A while ago I posted about a way to upload CSVs into a PostgreSQL database (or Google BigQuery) to aggregate them. However, just for the programming interest I wanted to walk through an example of how this can be done in Python – assuming we can’t even open the CSV (too big to fit into RAM) – using generators.

It may help to remember that (in Python):

  • Iteration – the process of taking each from something, one after another (e.g. using a loop)
  • Iterable – object, which has an __iter__ method and returns an iterator (e.g. x = [‘a’,’b’,’c’] is an iterable object and we can loop through it)
  • Iterator – helper object, which has a __next__() method that produces the next value (e.g. y = iter(x))

This means that a basic loop such as: “for element in list”, takes an iterable and calls the get_iter method to produce the iterator, which we can loop through (behind the scenes the next() method is called is on the iterator).

  • Generators – this is a special kind of iterator. A generator function produces a value using the ‘yield’ command  and remembers state so that after the yielded value is dealt with, it yields another, and another. A generator expression is the generator equivalent of list comprehension.

It may also help to remember the old range() and xrange() function in Python 2.7 – range would produce and then return a list of all the values for us to iterate through. xrange would only kick out one value at a time, then forget it and produce the next – this way the full list was never stored in memory (only one piece).

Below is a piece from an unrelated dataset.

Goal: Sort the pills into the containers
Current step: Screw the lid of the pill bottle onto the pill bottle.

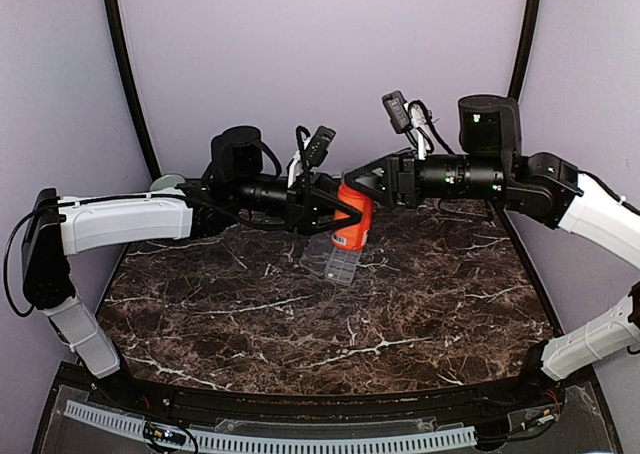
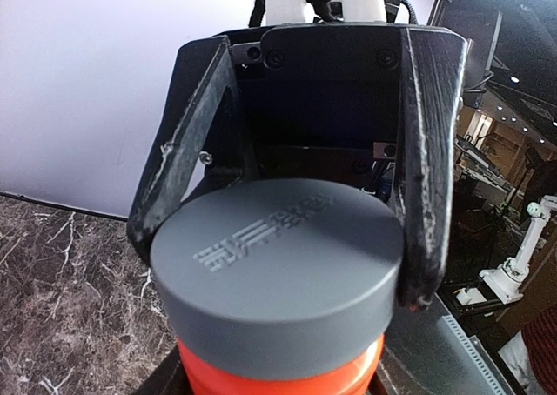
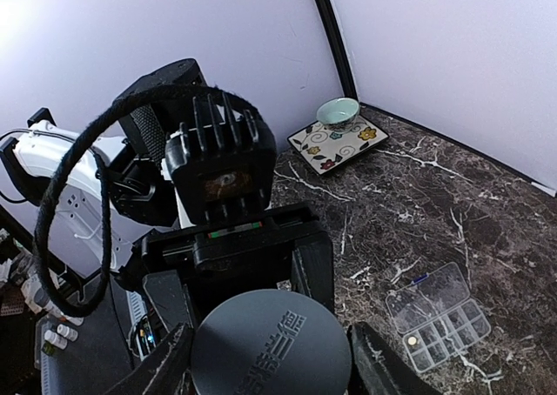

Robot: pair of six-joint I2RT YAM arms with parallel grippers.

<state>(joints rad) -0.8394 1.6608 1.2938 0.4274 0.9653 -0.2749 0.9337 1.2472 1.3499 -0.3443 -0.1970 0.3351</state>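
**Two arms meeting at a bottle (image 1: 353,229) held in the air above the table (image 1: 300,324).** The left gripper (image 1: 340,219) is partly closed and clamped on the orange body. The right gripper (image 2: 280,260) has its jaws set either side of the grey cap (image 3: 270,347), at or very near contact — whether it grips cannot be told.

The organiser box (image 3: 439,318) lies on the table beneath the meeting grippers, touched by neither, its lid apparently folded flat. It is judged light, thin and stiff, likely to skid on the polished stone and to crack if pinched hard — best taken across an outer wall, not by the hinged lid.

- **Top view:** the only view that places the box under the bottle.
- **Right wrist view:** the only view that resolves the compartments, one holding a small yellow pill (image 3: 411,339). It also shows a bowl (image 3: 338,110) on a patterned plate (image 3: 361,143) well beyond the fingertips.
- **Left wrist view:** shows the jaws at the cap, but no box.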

def our_range(start, stop, step=1):
    """ Produces an iterable list of ALL the values,
    and returns them at once. Then the function is finished"""
    numbers = []
    while start < stop:
        numbers.append(start)
        start += step
    return numbers

def our_xrange(start, stop, step=1):
    """ Yield the first value in the list, which can be processed,
    then yields the next and the next. This doesn't load the whole
    list into memory but kind of 'streams' it, piece by piece """
    while start < stop:
        yield start
        start += step

# Test on 100 million:
def test_range():
    for i in our_range(1,100000000):
        pass
%timeit test_range()
#1 loops, best of 3: 14.7 s per loop

def test_xrange():
    for i in our_xrange(1,100000000):
        pass
%timeit test_xrange()
#1 loops, best of 3: 9.08 s per loop

This means that if we have a huge, huge, huge CSV (100 GB) we do not need to load it into memory and then iterate through it. We can just tackle it row by row. Consider the below two functions:

def GetCsvs(location):
    """ Generator function return the path to a csv, using another
    generator function: os.listdir() """
    for f in os.listdir(location):
		yield os.path.join(location, f)

def ReadData(location, cols):
    for filename in GetCsvs(location):
        print("Parsing: {0}".format(filename))
        with open(filename) as fd:
            for line in fd:
                yield line

The flow of execution is like so: the ReadData() function calls the GetCsvs() function which using another generator function (os.listdir()) chucks out one file path, the function then freezes and lets ReadData() load the file. ReadData() gets a line from the file and chucks it out to be processed. Once that line is processed, it chucks out another, etc.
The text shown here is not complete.